#### TASK
When you copy the records that follow, please keep every word exactly as it is and leave out the pictures.

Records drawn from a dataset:
---
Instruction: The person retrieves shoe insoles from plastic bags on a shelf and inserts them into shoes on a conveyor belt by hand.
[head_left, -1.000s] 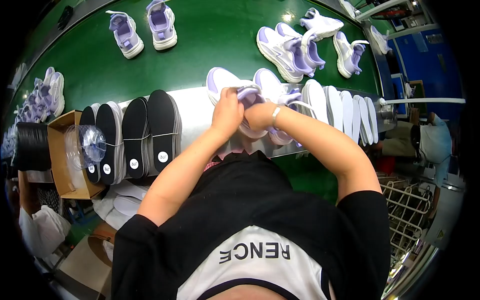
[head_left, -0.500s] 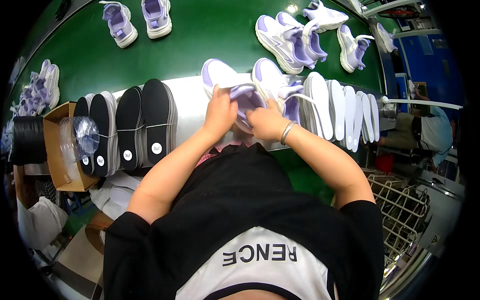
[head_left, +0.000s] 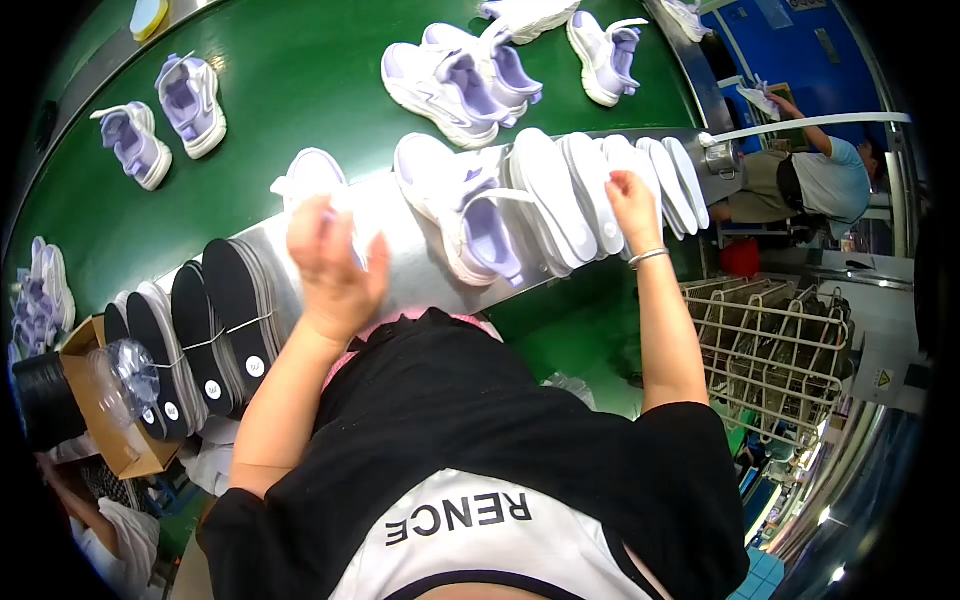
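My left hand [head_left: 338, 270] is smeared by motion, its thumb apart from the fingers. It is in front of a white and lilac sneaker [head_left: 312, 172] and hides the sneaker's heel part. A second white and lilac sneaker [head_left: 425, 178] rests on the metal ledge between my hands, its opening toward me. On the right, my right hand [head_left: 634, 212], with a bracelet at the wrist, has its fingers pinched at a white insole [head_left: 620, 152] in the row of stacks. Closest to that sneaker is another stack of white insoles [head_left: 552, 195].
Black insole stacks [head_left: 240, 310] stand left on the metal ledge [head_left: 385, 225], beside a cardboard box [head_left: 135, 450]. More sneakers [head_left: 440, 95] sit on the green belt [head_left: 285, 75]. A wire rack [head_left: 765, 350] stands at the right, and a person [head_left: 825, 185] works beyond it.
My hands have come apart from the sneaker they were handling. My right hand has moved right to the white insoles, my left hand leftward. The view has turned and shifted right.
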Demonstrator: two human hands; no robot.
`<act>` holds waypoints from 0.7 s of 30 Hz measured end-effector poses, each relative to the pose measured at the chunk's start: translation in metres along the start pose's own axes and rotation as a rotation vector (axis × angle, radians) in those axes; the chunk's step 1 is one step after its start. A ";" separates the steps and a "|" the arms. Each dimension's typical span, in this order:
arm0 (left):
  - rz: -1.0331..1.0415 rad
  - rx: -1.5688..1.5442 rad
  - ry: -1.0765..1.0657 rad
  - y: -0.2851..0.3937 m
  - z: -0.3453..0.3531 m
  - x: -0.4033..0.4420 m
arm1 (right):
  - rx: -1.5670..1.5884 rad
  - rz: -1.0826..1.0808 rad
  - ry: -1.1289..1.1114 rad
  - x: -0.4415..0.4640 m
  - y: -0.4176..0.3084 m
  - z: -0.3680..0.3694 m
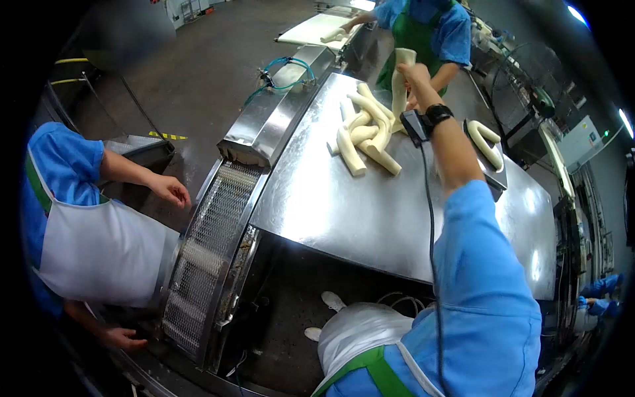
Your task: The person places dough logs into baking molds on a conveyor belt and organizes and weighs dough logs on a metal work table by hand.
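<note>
Cloth sleeve (486, 264), smooth pale roll (399, 91)

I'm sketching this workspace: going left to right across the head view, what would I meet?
A co-worker's white apron, mesh conveyor belt, heap of pale rolls, the camera wearer's right hand, bent roll, pale cabinet.
</note>
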State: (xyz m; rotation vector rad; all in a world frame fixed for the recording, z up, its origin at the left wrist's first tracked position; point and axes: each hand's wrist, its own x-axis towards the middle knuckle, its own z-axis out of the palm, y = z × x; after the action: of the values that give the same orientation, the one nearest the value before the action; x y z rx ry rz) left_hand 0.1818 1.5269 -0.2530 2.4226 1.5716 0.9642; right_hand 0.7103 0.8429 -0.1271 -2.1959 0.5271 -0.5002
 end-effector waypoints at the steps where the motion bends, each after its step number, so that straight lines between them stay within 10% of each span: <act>1: -0.004 0.000 0.001 0.000 0.000 -0.001 | 0.128 0.160 0.016 0.004 0.011 0.008; 7: -0.016 0.013 -0.001 0.002 -0.005 -0.007 | 0.559 0.382 -0.382 -0.037 0.038 0.032; 14: -0.010 0.024 0.002 0.001 -0.012 -0.016 | 0.059 0.037 -0.844 -0.031 0.117 0.135; 17: -0.013 0.011 -0.003 0.002 -0.012 -0.013 | -0.040 -0.523 -0.787 -0.035 0.168 0.181; 19: -0.010 0.006 -0.001 0.000 -0.015 -0.013 | 0.108 0.129 -0.926 -0.131 0.095 0.115; 21: -0.006 0.003 0.007 -0.003 -0.017 -0.011 | 0.068 0.124 -1.042 -0.158 0.106 0.107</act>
State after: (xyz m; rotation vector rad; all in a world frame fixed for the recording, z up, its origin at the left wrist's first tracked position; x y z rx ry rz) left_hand 0.1666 1.5146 -0.2460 2.4173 1.5826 0.9713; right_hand 0.6112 0.9288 -0.3016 -2.0022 0.0608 0.6749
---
#### SOLUTION FOR THIS EXERCISE
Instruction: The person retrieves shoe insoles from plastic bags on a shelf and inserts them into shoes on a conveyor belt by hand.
[head_left, -1.000s] 
[head_left, -0.500s] 
[head_left, +0.000s] 
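My left hand [head_left: 338, 270] is smeared by motion, its thumb apart from the fingers. It is in front of a white and lilac sneaker [head_left: 312, 172] and hides the sneaker's heel part. A second white and lilac sneaker [head_left: 425, 178] rests on the metal ledge between my hands, its opening toward me. On the right, my right hand [head_left: 634, 212], with a bracelet at the wrist, has its fingers pinched at a white insole [head_left: 620, 152] in the row of stacks. Closest to that sneaker is another stack of white insoles [head_left: 552, 195].
Black insole stacks [head_left: 240, 310] stand left on the metal ledge [head_left: 385, 225], beside a cardboard box [head_left: 135, 450]. More sneakers [head_left: 440, 95] sit on the green belt [head_left: 285, 75]. A wire rack [head_left: 765, 350] stands at the right, and a person [head_left: 825, 185] works beyond it.
My hands have come apart from the sneaker they were handling. My right hand has moved right to the white insoles, my left hand leftward. The view has turned and shifted right.
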Demonstrator: two human hands; no robot.
`<act>` holds waypoints from 0.7 s of 30 Hz measured end-effector poses, each relative to the pose measured at the chunk's start: translation in metres along the start pose's own axes and rotation as a rotation vector (axis × angle, radians) in those axes; the chunk's step 1 is one step after its start. A ";" separates the steps and a "|" the arms. Each dimension's typical span, in this order:
arm0 (left):
  - rz: -1.0331..1.0415 rad
  - rx: -1.5688..1.5442 rad
  - ry: -1.0765..1.0657 rad
  - y: -0.2851..0.3937 m
  - z: -0.3453..0.3531 m
  - x: -0.4033..0.4420 m
arm1 (right):
  - rx: -1.5670..1.5884 rad
  - rz: -1.0826..1.0808 rad
  - ry: -1.1289..1.1114 rad
  - x: -0.4415..0.4640 m
  - y: -0.4176..0.3084 m
  - z: -0.3680..0.3694 m
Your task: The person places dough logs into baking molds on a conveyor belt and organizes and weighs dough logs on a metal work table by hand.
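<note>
Cloth sleeve (486, 264), smooth pale roll (399, 91)

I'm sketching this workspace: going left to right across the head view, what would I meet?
A co-worker's white apron, mesh conveyor belt, heap of pale rolls, the camera wearer's right hand, bent roll, pale cabinet.
</note>
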State: (xyz m; rotation vector rad; all in a world frame fixed for the recording, z up, its origin at the left wrist's first tracked position; point and axes: each hand's wrist, its own x-axis towards the middle knuckle, its own z-axis out of the palm, y = z × x; after the action: of the values that give the same orientation, the one nearest the value before the action; x y z rx ry rz) left_hand 0.1818 1.5269 -0.2530 2.4226 1.5716 0.9642; right_hand 0.7103 0.8429 -0.1271 -2.1959 0.5271 -0.5002
 end-effector waypoints at the steps where the motion bends, each after its step number, so that straight lines between them stay within 10% of each span: <act>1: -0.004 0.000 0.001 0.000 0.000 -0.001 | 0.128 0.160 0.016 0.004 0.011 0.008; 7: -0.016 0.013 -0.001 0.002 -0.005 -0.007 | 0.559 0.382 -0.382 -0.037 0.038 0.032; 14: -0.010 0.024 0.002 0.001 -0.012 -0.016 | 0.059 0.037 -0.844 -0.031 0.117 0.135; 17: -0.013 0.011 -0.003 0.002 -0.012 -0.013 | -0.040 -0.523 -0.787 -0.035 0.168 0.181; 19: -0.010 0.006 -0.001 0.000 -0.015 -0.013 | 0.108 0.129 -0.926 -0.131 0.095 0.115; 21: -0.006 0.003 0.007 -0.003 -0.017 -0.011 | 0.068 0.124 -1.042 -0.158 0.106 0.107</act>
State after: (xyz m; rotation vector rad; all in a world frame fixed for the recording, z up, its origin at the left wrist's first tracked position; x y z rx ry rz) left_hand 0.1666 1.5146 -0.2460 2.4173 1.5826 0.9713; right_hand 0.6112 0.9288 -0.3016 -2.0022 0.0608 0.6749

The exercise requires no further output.